Just been lifted out here in la coruna as we need the rudder seals changing and they tried to do then in the water but we are too low in the water (currently on way to the Caribbean).

We have water cooled fridge and freezers that we need to keep going, as we have lots of supplies in the freezer. Any ideas how, can I put a fresh water hose in the sea water intake and leave it on to provide the water?
 
Is this a pumped system? On ours I can push one end of a small hose into the skin fitting and tie the other end to draw water from a bucket hung below the transom. This catches the water emerging from the discharge low on the transom. Just a 2 gallon bucket will run the fridge indefinitely without warming the water.

An alternative that works well is to circulate your fresh water tank. I would do this permanently to avoid fouling but it is difficult to arrange on our boat.
 
Hi all.

Just been lifted out here in la coruna as we need the rudder seals changing and they tried to do then in the water but we are too low in the water (currently on way to the Caribbean).

We have water cooled fridge and freezers that we need to keep going, as we have lots of supplies in the freezer. Any ideas how, can I put a fresh water hose in the sea water intake and leave it on to provide the water?
It very much depends on the system. Do you have one intake for each system and each with its own circulating pump or a common pump for both?

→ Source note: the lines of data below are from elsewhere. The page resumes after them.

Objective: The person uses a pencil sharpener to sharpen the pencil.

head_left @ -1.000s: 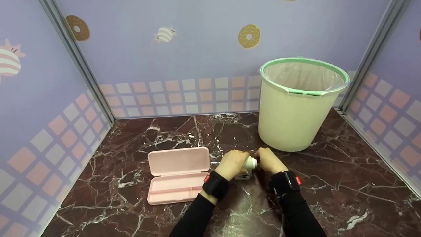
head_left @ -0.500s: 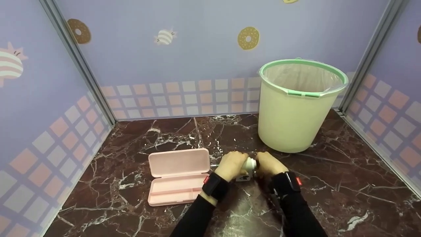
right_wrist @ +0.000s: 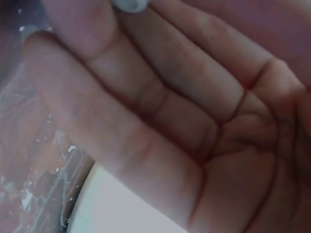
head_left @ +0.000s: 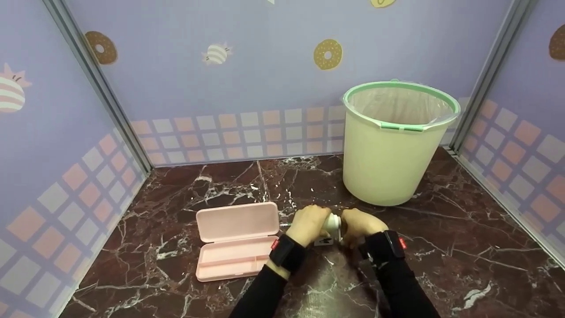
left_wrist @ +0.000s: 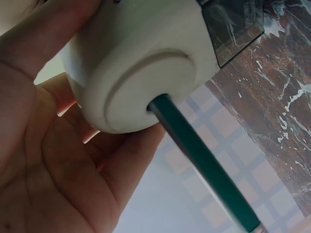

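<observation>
Now — right hand (head_left: 359,226), fingers curled at crank knob (right_wrist: 131,4), shifted slightly towards front edge of bench (head_left: 459,247), suggesting active cranking — left fingers clamped round sharpener (left_wrist: 141,73), green pencil (left_wrist: 206,162) inserted.

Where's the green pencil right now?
In the left wrist view, the green pencil runs toward the lower right, one end in the white pencil sharpener gripped by the left hand.

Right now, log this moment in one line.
left grip: holding white sharpener, green pencil inserted; right grip: on white knob; pink case: open; bin: upright
</observation>
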Action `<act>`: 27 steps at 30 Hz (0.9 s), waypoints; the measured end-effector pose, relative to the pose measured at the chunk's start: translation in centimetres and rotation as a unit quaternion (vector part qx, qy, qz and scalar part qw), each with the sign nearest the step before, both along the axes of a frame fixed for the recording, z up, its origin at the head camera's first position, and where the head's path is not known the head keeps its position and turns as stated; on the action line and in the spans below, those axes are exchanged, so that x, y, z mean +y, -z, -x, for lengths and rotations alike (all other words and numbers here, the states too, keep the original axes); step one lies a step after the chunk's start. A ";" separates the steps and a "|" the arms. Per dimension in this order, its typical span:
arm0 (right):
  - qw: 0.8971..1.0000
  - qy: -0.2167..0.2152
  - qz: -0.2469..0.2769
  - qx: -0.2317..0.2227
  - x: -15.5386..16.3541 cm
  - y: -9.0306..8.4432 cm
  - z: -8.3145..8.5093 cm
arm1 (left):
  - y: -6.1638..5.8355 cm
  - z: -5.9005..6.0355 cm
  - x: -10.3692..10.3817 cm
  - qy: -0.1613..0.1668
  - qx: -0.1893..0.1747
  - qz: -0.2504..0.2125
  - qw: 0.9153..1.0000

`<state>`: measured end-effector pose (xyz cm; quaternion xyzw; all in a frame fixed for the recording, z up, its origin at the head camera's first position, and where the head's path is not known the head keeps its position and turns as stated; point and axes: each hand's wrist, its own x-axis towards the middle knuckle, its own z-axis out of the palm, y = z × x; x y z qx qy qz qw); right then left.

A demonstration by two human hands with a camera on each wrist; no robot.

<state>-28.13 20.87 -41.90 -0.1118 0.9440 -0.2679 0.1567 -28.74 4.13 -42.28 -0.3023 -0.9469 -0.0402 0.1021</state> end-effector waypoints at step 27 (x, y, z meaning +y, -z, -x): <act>0.988 -0.093 0.003 0.120 0.4 -2.7 -1.3 | -0.3 -0.6 0.3 -0.046 0.007 -0.039 0.998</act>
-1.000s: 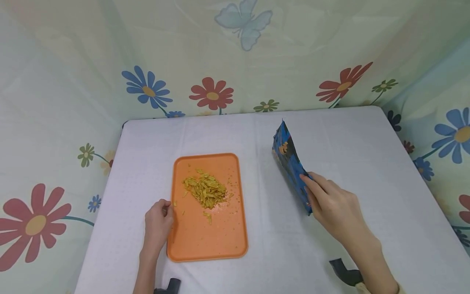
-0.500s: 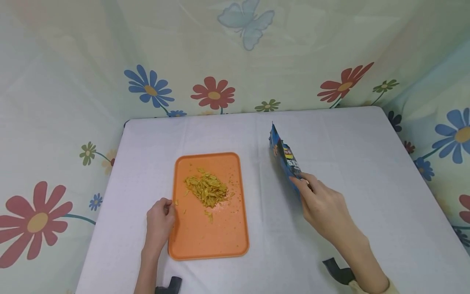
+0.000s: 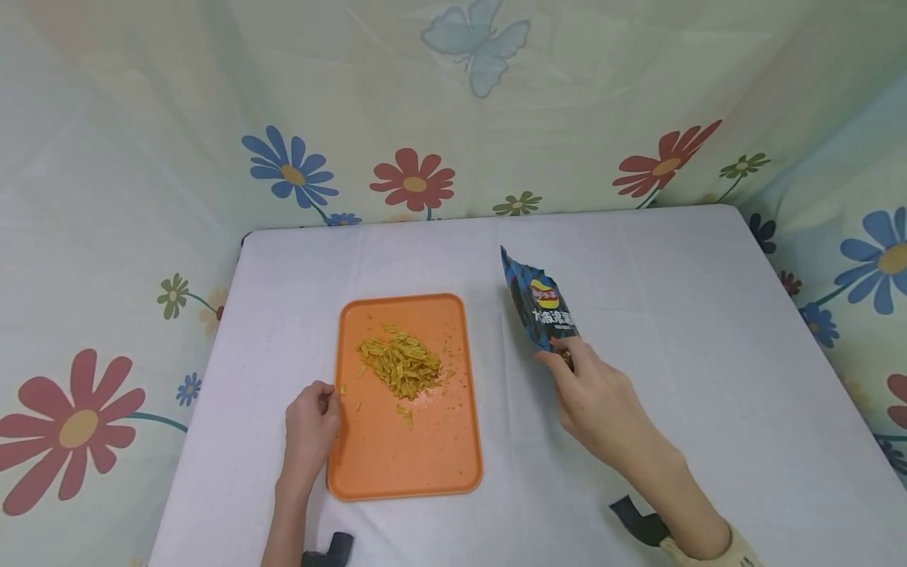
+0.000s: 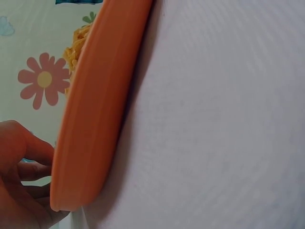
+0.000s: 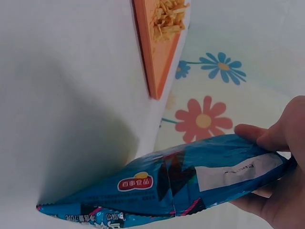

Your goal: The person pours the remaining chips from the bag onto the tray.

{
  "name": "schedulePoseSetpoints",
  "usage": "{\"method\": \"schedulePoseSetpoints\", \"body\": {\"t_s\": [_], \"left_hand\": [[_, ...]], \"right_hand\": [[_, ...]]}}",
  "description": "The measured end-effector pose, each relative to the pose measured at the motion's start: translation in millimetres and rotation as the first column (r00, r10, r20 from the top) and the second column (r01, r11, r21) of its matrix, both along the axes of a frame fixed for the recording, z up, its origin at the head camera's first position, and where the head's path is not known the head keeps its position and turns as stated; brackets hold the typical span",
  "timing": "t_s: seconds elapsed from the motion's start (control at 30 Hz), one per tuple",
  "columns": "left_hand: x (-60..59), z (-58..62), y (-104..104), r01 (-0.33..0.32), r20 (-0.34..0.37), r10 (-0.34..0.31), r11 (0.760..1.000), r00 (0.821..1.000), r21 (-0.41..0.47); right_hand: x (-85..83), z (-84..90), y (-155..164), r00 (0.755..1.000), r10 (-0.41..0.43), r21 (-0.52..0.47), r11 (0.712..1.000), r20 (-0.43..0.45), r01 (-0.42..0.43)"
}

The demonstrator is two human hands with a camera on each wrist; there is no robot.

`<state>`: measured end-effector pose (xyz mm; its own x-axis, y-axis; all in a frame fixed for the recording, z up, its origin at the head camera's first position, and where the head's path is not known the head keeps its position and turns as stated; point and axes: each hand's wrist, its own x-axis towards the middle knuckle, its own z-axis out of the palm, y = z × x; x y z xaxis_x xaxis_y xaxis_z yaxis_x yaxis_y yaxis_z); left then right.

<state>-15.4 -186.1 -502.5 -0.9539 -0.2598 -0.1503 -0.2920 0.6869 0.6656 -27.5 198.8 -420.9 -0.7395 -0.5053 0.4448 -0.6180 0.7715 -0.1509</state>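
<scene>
An orange tray (image 3: 404,465) lies on the white cloth, left of centre, bearing a heap of crushed yellow potato chips (image 3: 400,364) with crumbs scattered round it. With curled fingers my left hand (image 3: 312,429) grips the tray's left rim; the left wrist view shows those fingers (image 4: 35,169) against the tray wall (image 4: 95,105). To the right of the tray, my right hand (image 3: 602,398) pinches the near end of a blue chip bag (image 3: 531,295). Held above the cloth, the bag slants away from the hand, its printed front partly facing up; the right wrist view shows its back (image 5: 152,183).
White cloth covers the table (image 3: 680,315), extending right of the bag and behind the tray. A flowered curtain (image 3: 581,102) hangs along the back and both sides. Dark strap pieces (image 3: 641,524) show by each wrist.
My right hand has moved left with the chip bag, toward the tray. The bag has turned, so its logo side now shows. My left hand and the tray keep their places.
</scene>
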Motion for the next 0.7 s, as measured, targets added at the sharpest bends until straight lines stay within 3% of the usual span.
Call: {"method": "schedulePoseSetpoints", "body": {"t_s": [0.4,0.7], "left_hand": [[1.2,0.7,0.6,0.000,-0.001,0.000,1.000,1.000,0.012],[1.8,1.4,-0.6,0.003,-0.008,-0.003,1.000,1.000,0.013]], "right_hand": [[5.2,-6.8,-20.9,0.994,0.008,0.073,0.997,0.106,-0.016],[6.8,-19.5,-35.8,0.981,-0.051,0.108,0.994,0.187,0.031]]}}
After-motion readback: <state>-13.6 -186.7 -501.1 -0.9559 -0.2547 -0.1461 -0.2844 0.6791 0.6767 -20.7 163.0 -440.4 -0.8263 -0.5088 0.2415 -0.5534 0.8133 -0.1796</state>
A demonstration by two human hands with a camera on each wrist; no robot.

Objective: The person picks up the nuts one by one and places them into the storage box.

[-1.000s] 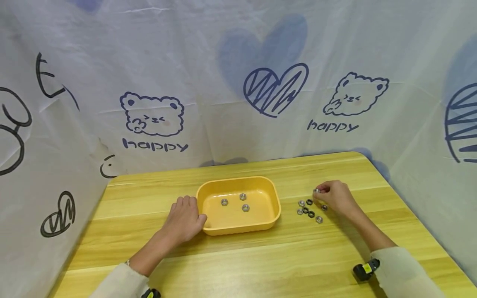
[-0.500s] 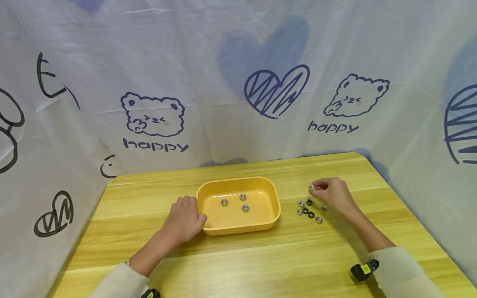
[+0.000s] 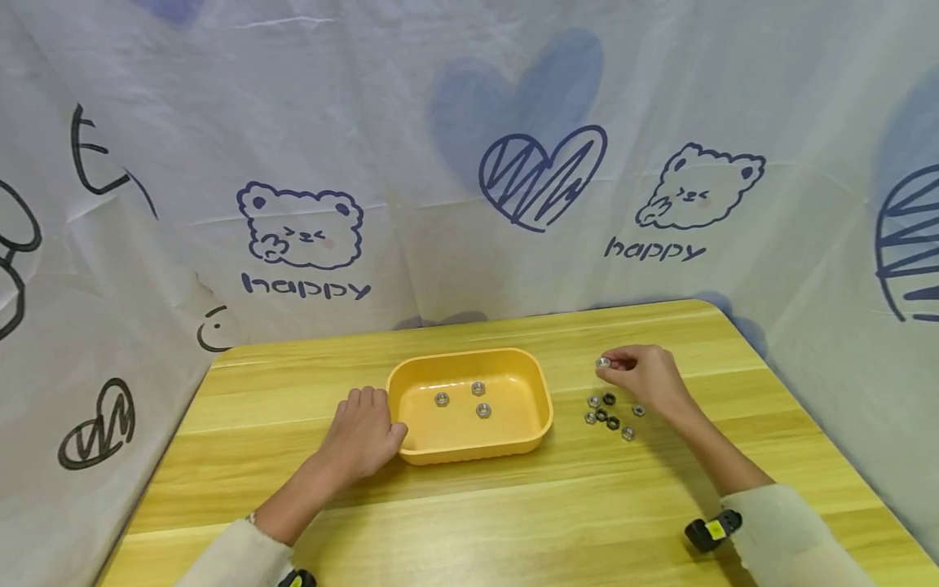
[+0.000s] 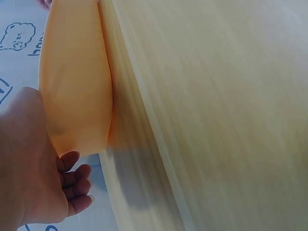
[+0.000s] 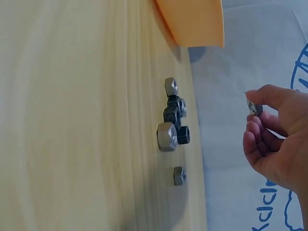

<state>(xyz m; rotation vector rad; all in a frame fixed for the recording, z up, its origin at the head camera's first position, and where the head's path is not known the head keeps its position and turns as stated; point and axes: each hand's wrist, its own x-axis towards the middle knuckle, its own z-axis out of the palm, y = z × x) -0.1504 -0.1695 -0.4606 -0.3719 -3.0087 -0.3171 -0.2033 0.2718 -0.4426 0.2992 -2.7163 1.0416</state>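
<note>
A yellow tray (image 3: pixel 543 408) sits mid-table with three silver nuts (image 3: pixel 478 388) inside. My left hand (image 3: pixel 363 436) rests against the tray's left end, thumb on its near corner; the left wrist view shows the tray (image 4: pixel 74 86) beside my hand (image 4: pixel 33 168). My right hand (image 3: pixel 641 375) is lifted right of the tray and pinches a silver nut (image 3: pixel 603 362) between thumb and forefinger; in the right wrist view the nut (image 5: pixel 254 108) sits at the fingertips (image 5: pixel 260 96). Several loose nuts (image 3: pixel 607 412), silver and black, lie on the table just below that hand, also in the cluster of nuts (image 5: pixel 172 126).
The wooden table (image 3: pixel 513 505) is ringed by a white printed cloth (image 3: pixel 469 163) at the back and both sides. A rounded table corner lies at the far right. A lone small nut (image 5: pixel 178 175) lies apart from the cluster.
My right hand has risen from the nut pile and drifted left toward the tray, carrying the pinched nut. My left hand and the tray have stayed put.
</note>
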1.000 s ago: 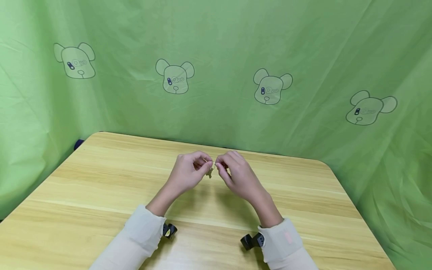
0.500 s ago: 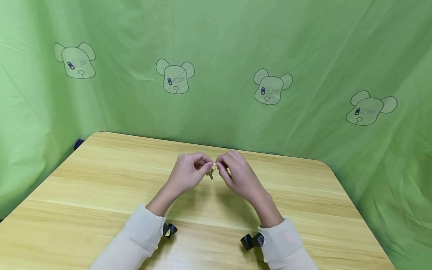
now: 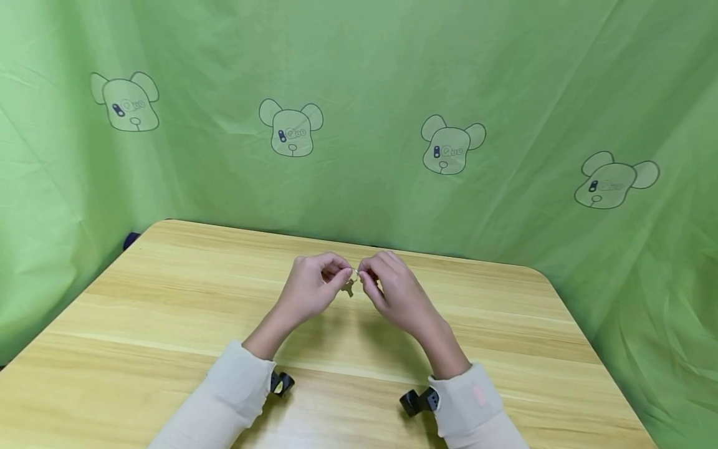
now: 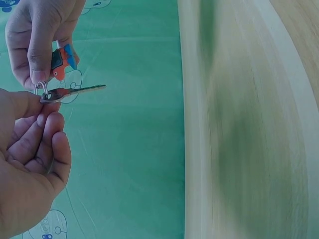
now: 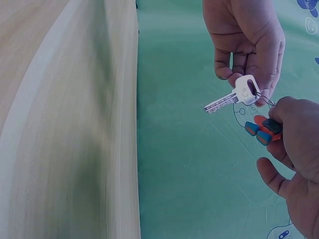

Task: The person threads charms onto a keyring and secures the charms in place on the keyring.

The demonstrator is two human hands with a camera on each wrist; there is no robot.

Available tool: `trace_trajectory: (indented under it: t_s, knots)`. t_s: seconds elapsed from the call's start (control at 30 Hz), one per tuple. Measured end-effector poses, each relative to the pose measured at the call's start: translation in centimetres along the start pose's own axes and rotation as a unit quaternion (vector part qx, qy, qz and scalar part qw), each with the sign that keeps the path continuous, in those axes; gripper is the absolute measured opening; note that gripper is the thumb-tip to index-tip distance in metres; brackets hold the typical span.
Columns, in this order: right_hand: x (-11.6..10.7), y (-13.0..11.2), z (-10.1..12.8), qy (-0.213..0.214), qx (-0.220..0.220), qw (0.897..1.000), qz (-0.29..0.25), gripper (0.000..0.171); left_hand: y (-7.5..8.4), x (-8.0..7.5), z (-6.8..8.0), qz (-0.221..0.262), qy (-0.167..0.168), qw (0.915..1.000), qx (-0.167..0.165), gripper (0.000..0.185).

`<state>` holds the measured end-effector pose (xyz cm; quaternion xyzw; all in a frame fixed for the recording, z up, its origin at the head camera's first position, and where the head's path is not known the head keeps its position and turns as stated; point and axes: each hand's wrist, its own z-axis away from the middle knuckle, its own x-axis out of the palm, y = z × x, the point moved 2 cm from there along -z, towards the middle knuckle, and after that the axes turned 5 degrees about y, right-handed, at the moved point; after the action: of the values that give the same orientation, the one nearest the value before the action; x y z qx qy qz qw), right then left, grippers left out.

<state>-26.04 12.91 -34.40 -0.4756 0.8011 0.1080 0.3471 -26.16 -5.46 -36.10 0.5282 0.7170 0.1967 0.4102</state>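
Above the table my left hand (image 3: 314,287) and right hand (image 3: 397,292) meet fingertip to fingertip, both pinching a thin metal key ring (image 5: 267,100). A silver key (image 5: 245,90) hangs from the ring by its bow, close to the left fingertips; in the left wrist view the key (image 4: 75,91) is seen edge-on. An orange and blue charm (image 5: 266,129), with a dark part, hangs beside the right fingers. In the head view the key (image 3: 349,288) is small and dull, and the charm is hidden behind the right hand. Fingertips cover part of the ring.
A wood-grain table (image 3: 168,299) with rounded far corners lies beneath both hands. Green cloth (image 3: 359,187) with printed bear heads hangs behind and at the sides. Black wrist cameras (image 3: 412,402) stick out from the pale sleeves (image 3: 471,399).
Both hands stay in nearly the same place. Between their fingertips the ring has turned slightly, and the hanging key has swung a little.
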Motion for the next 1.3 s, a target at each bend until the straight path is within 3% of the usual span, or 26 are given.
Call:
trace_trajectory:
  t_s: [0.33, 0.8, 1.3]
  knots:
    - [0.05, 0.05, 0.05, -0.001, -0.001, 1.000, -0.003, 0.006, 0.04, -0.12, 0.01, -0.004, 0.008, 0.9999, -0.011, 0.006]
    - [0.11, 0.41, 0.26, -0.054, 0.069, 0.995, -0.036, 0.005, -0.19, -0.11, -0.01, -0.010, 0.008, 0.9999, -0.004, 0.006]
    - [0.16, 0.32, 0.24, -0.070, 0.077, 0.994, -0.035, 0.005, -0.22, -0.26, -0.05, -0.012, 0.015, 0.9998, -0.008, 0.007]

I would try and supply with a gravity system rather than pressure it to mains water pressure this can be accomplished by supplying the systems from a container at about deck level which is being filled by a hose. This is also my preferred way of cooling the engine when running the engine however the water pumps on most boats can lift the water from a bucket sitting on the ground next to the boat. Your freezer pumps might not do this.

In both cases the water enters the boat by the sea inlet using a hose and if the hose is slack in th inlet fitting then it can be made to seal by wrapping self amalgamating or other tape around the the hose till it is a firm fit in the sea inlet.
 
Thanks and it is a pumped system with a single inlet and outlet. There is a single pump for both the fridge and freezer that has an intake and outlet seacock. The pump draws the water in via the inlet sea cock.

Think the suggestion of a bucket with 2 short hoses to the inlet and outlet is worth a try.
 
Thanks and it is a pumped system with a single inlet and outlet. There is a single pump for both the fridge and freezer that has an intake and outlet seacock. The pump draws the water in via the inlet sea cock.

Think the suggestion of a bucket with 2 short hoses to the inlet and outlet is worth a try.
I run mine for a fortnight in the yard in Greece, just topping up a couple of pints per day because my bucket does not catch all the discharge, some runs down the rudder. It amazes me that the water temperature remains constant throughout.
 
Thanks and as the water inlet has a strainer the only way I could do it is to remove the inlet and outlet hoses from the seacocks and put them in a bucket in the bilge. Only issue is the water gets warm so have to change it every 4 or 5 hours.
 
curious, can you point to the water cooled system you have?
I'd love to get a water cooled system on my badly squeezed fridge in the galley as air cooled one doesn't cut it.
Only water cooled ones I've seen are the frigoboat ones that have the freon going down to the bronze hull fitting and getting cooled there.
Catch is they cost inxs 500euro!


cheers

V.
 
curious, can you point to the water cooled system you have?
I'd love to get a water cooled system on my badly squeezed fridge in the galley as air cooled one doesn't cut it.
Only water cooled ones I've seen are the frigoboat ones that have the freon going down to the bronze hull fitting and getting cooled there.
Catch is they cost inxs 500euro!


cheers

V.
Mine is a custom one built by my son. He replaced the air cooled condenser with a water cooled one, just concentric copper tubes around 6 inches long. The pump is the smallest Jabsco one running on 6 volts via a standard transformer (Frigoboat or similar)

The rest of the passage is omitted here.